La humilde y sumisa determinación de Jesús de ir a la cruz

Por Ben Jiménez

“La luna llena de la pascua se eleva sobre Jerusalén, y la última noche de la vida terrenal de Jesús empieza. Su ministerio, de principio a fin, ha estado una batalla continua contra el poder de las tinieblas, pero esta noche encuentra a los principados y potestades preparando una formación no antes vista” [1].

Esa última noche cuando Dios permitió que las puertas del hades fueran abiertas y toda la obscuridad del infierno, y su pesadumbre cayeran de lleno sobre Jesús es la misma noche en que él sirvió la mesa para sus amigos más cercanos; la misma noche que se quitó su túnica - la cual iba a ser apostada por los guardias que lo golpearían - y se arrodilló para lavar los pies de aquellos que lo negarían y abandonarían. Esa misma noche también se arrodilló para orar; cuando sus discípulos no pudieron más que quedarse dormidos. Es la misma noche en la que los once discutieron una última vez sobre quién sería el mayor cuando Jesucristo consumara su reino; cuando Jesús les declaró una vez más lo que estaba haciendo: “entre vosotros yo soy como el que sirve” (Lucas 22:27). Si hubieran entendido que se refería a lo que iba a hacer por ellos solo unas cuantas horas más tarde en el calvario…

Esa misma noche tres cosas fueron claras. No que no hayan sido claras antes, pero Jesús, esta noche, deja en claro de forma definitiva que al ir a la cruz, él lo hace con una (1) humilde y (2) sumisa (3) determinación.

Humildad

La humanidad de Jesús que siempre estuvo allí, es destacada para nuestro aprendizaje; para su glorificación. El hombre Jesucristo, sabiendo el infierno que estaba a punto de experimentar, humildemente oró, “Padre, si es tu voluntad, aparta de mí esta copa” (Lucas 22:42). La copa que está a puto de tomar es más de lo que cualquier hombre puede soportar. Nuestro sumo sacerdote, capaz de compadecerse de nosotros, quien en todo fue tentado, pero sin pecado, abiertamente le declara al Padre su lucha y en humildad reconoce que necesita al Padre. Él sabe que, tal como enseñó a sus discípulos, si no vela y ora, entrará en tentación. Jesús perfectamente ejemplifica la previa instrucción; y en humildad se abre con su Padre y le expresa su lucha. Esta copa es muy amarga. Si tan sólo pudiera ser quitada.

Sumisión

Jesús, sin embargo, no demanda nada de su Padre.
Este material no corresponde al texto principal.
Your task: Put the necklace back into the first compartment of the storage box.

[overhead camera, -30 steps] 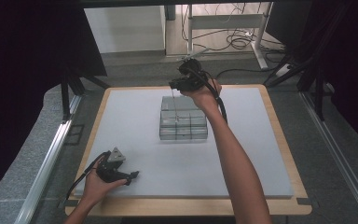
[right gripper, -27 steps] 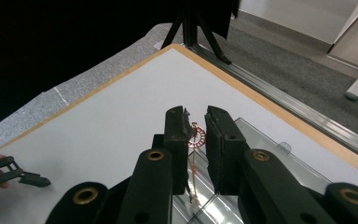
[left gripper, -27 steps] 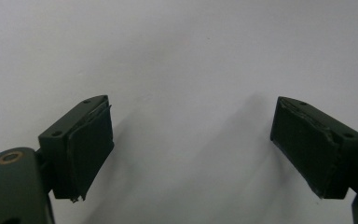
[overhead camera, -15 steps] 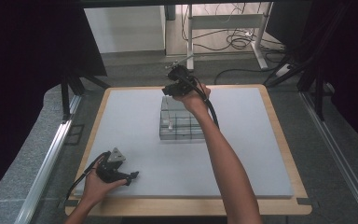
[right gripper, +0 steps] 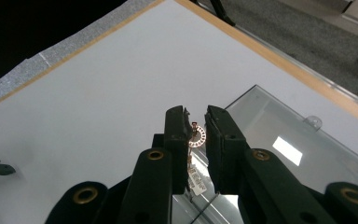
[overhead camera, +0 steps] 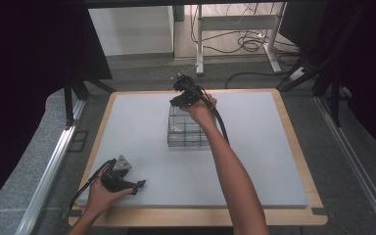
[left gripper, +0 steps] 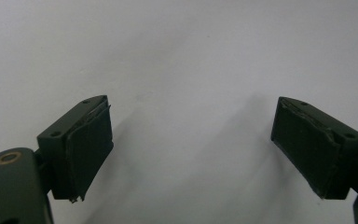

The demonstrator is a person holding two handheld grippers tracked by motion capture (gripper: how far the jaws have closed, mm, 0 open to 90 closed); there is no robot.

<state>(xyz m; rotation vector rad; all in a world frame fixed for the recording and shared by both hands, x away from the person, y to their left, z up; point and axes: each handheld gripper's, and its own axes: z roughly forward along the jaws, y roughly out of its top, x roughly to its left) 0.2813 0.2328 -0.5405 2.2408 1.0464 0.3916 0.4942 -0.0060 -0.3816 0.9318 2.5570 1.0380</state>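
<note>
Small ring [right gripper: 197, 136] with a tag hanging off it sits pinched in your right gripper [right gripper: 196, 122], right above the far-left corner of the clear compartment box [overhead camera: 188, 128]. Box is directly below the gripper, so the move looks like straight down. I can't tell which compartment. Left gripper [left gripper: 191, 144] is spread, empty, well clear of the box near the worktop [overhead camera: 142, 117]'s front edge.

The right gripper [overhead camera: 178, 100], its jaws pinched on a small ring with a tag [right gripper: 197, 135], is now lower and further left than before, over the far left corner of the clear compartment box [overhead camera: 188, 128]. The right forearm [overhead camera: 230, 171] leans further left.
</note>
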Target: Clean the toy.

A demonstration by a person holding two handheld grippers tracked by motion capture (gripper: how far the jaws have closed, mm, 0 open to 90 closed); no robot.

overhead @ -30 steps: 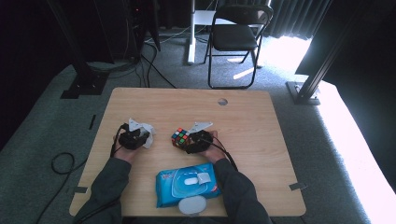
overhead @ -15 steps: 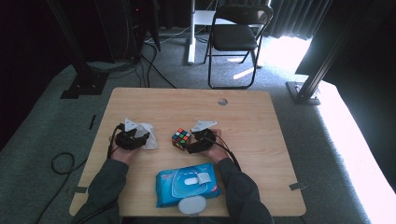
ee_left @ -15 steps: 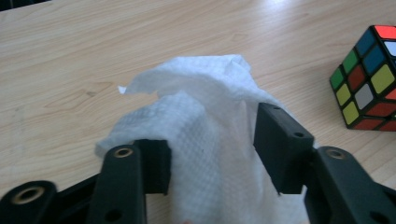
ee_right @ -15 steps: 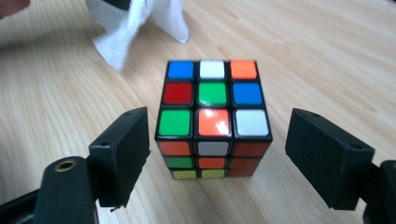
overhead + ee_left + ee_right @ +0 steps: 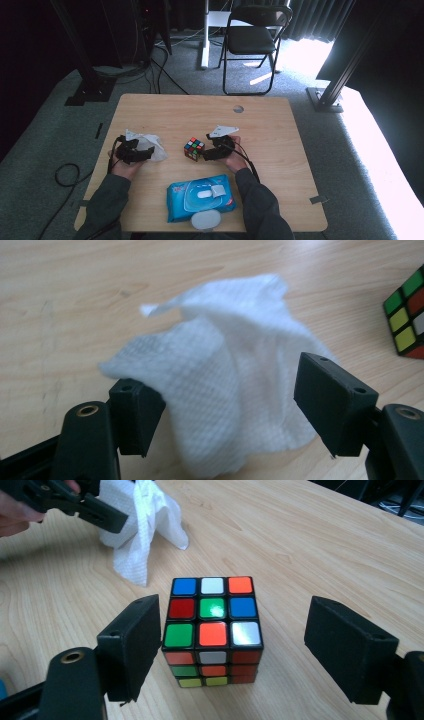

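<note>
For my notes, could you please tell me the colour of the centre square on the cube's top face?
Green, on the Rubik's cube; clearest in the right gripper view.

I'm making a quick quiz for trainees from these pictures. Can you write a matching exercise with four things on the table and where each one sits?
Things:
1. puzzle cube
2. white wipe
3. blue wipes pack
4. round hole

Places:
A. far part of the table top
B. between the open jaws of the left gripper
C. near edge, between the person's forearms
D. between the open jaws of the right gripper

Pairs: 1-D, 2-B, 3-C, 4-A
</note>
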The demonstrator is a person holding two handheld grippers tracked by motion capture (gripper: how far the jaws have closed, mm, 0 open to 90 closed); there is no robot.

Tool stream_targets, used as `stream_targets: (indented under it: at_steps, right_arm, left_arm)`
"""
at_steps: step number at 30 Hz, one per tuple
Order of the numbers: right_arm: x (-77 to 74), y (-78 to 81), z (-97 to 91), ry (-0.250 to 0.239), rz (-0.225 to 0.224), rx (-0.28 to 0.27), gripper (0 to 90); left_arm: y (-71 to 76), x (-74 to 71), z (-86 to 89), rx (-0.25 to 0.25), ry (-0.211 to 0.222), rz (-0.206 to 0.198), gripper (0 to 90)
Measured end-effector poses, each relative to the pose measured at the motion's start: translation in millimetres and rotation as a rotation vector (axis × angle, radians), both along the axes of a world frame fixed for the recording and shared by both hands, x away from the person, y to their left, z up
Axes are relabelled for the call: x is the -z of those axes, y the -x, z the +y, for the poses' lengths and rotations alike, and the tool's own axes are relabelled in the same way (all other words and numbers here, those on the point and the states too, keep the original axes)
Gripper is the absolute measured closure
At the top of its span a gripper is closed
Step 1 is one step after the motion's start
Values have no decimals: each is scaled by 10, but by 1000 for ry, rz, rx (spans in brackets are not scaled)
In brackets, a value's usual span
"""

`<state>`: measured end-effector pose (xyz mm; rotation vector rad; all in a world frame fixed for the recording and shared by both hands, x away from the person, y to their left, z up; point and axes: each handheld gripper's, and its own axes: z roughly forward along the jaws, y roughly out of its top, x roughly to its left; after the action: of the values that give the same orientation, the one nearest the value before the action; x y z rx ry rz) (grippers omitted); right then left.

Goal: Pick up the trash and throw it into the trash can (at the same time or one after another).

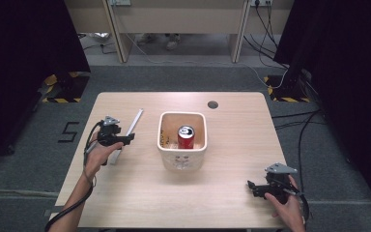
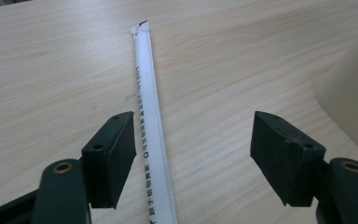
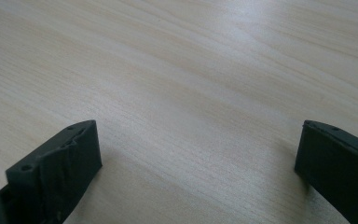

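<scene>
We take the cream tub (image 1: 182,157) in the middle of the wooden table (image 1: 140,198) as our landmark. Inside it stands a red can (image 1: 185,137), upright, its lower part hidden by the tub's near wall; some small brownish bits along the tub's left inner wall are too small for us to make out.

Left of the tub lies the wrapped straw (image 2: 149,140), a long white paper sleeve with small printing that we cannot read. In the high view the left gripper (image 1: 125,138) covers the straw's (image 1: 134,122) near stretch, so we see mainly its far end. In the left gripper view its near end is cut off by the bottom edge. Its long axis runs away from us, the far end leaning slightly toward the tub, flat on the wood.

The left gripper (image 2: 193,154) hangs low over the straw with its jaws apart; the straw lies between them, just beside one pad and not pinched.

The right gripper (image 1: 254,187), well right of and nearer than the tub, rests released, its jaws (image 3: 198,163) wide over bare wood.
</scene>
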<state>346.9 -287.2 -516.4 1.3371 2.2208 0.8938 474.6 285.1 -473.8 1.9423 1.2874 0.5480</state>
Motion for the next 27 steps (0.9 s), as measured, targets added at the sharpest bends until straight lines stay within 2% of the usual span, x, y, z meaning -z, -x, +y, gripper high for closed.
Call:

Si alguien, hipotéticamente hablando, tiene el derecho de demandar algo del Padre, ese sería Jesucristo, Dios hecho carne, pero Jesús entiende su lugar y, en obediencia y sumisión total, continúa su oración, “pero no se haga mi voluntad, sino la tuya.” Él sabe que no hay otra forma. El Padre ya ha predeterminado una forma de efectuar su plan para redimir al mundo; la cruz. La única alternativa es destruir el mundo que contra él se rebeló. Esta hora de obscuridad no es momento de flaquear, o de dejar que la agonía arruine tan bello plan. El Dios hombre, el siervo de Dios no fue desobediente (Isa 50:5).

Determinación

El siervo de Dios tampoco se hecho para atrás, no escondió su rostro, sino que como pedernal puso su rostro (Isa 50:5-7). Con determinación avanzó firme hasta el calvario. No hubo un momento en el que el plan redentor de Dios peligró. A pesar de los varios intentos del satán de disuadir al campeón redentor de ir a la cruz, Jesús, con gotas de sangre, de su Padre se agarró, a su voluntad se sometió y al calvario él marchó. Encaró a los que lo prendían, como el verdadero juez, declaró ante el sanedrín su posición de honor. Enfrentó a Pilato y Herodes. Para que su muerte sucediera, el profeta se abstuvo de profetizar, el juez, fue juzgado, el salvador, para salvar al mundo, a sí mismo no se salvó. El Rey, el Cristo, el escogido de Dios, con humilde y sumisa determinación subió a su trono de madera aspera y fue coronado con espinas para salvarte a ti y a mí.


[1] Charlotte Elliott, Christian, seek not yet response. (Mi traducción).